Boeing, prime contractor for the Secure Border Initiative (SBI), recently announced a successful test of the first "integrated mobile sensor tower".

According to SBI Monthly (pdf), the towers will provide information to the Common Operating Picture, or COP, a networked computer map showing where all the pesky huddled masses are.

SBI Monthly lays out a typical scenario showing how COP works:

A group of individuals has just entered the US illegally and is on foot. As they make their way across the desert, they are picked up on radar...A Sector Enforcement Specialist identifies the location...[and] zooms in to get a visual on what triggered the radar. The Specialist then notifies Border Patrol Agents in the vicinity through voice communications. The responding Agent is then relayed the coordinates of the illegal aliens to their Mobile COP, displayed on their laptop computer mounted in their vehicle...the Agent goes to intercept...Moments later, the Agent locates the illegal aliens and makes the apprehensions.

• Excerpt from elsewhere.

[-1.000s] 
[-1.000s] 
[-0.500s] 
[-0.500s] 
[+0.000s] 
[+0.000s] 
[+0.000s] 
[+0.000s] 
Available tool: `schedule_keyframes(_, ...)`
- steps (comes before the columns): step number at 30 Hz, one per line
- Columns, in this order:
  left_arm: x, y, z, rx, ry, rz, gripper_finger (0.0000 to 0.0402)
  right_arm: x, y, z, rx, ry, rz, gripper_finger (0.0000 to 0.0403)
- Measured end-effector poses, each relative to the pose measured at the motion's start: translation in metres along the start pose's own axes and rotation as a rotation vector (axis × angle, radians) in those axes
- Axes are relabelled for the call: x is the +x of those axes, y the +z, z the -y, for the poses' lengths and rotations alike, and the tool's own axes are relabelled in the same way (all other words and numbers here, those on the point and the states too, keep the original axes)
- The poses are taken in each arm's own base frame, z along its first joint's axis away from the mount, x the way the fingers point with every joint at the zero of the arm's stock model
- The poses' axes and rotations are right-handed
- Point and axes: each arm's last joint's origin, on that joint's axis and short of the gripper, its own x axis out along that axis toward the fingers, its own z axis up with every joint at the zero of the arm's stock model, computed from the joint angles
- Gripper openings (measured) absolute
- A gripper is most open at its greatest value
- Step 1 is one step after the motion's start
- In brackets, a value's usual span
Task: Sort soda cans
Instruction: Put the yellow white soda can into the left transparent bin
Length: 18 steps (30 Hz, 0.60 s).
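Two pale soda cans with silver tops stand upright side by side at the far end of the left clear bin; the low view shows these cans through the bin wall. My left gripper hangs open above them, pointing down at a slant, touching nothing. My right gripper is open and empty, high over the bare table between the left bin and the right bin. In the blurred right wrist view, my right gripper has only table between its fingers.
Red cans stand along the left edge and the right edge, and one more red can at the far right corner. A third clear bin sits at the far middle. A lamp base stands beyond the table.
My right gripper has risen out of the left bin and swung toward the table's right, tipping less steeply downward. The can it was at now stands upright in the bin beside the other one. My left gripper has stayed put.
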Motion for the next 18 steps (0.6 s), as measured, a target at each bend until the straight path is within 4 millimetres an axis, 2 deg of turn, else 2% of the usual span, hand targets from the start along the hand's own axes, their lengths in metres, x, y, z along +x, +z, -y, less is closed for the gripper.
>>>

Assuming flat desert terrain, a 98-foot mast will have line of sight range out to approximately 12 miles, so each tower could sweep a circle of territory 24 miles across with its all-seeing eye. The US' southern border is a smidgeon under 2,000 miles long.

Deputy commissioner Deborah Spero of Customs and Border Protection (CBP), who chairs the SBI steering committee, said: "Technology and tactical infrastructure are essential...This is the most aggressive program ever attempted to secure our nation's borders. I am confident that the men and women of CBP will be successful in executing this critical mission," as reported by SBI Monthly.

No more affordable, illegal childminders and maids for the American middle classes if Spero and the CBP have anything to say about it, clearly. And Bluecollar Joe Lunchbox will be able to compete for business against his Chinese or Korean counterpart while staying on a decent salary with full pension, free doughnuts, health and dental.

There was no word on the SBI's ability to prevent investment moving overseas, but this capability surely can't be long in coming. At any rate, those blasted terrorists won't be able to get in (except by airline. Or by underhandedly being born American, like Oklahoma bomber Timothy McVeigh, still lying in the number-two spot behind the 9/11 crew for US soil atrocity deathtoll).

Ignoring for now the complexities of global capital and labour and the imponderables of terror risk, there are still a few Americans worried about the SBI on plain old value for money grounds. Various other big-budget federal border-control programmes have cost vast sums and failed to realistically achieve much. Examples include the Coast Guard's Deepwater project, and a 1990s initiative by the Immigration and Naturalisation Service to plant all kinds of ritzy sensors around the south western border.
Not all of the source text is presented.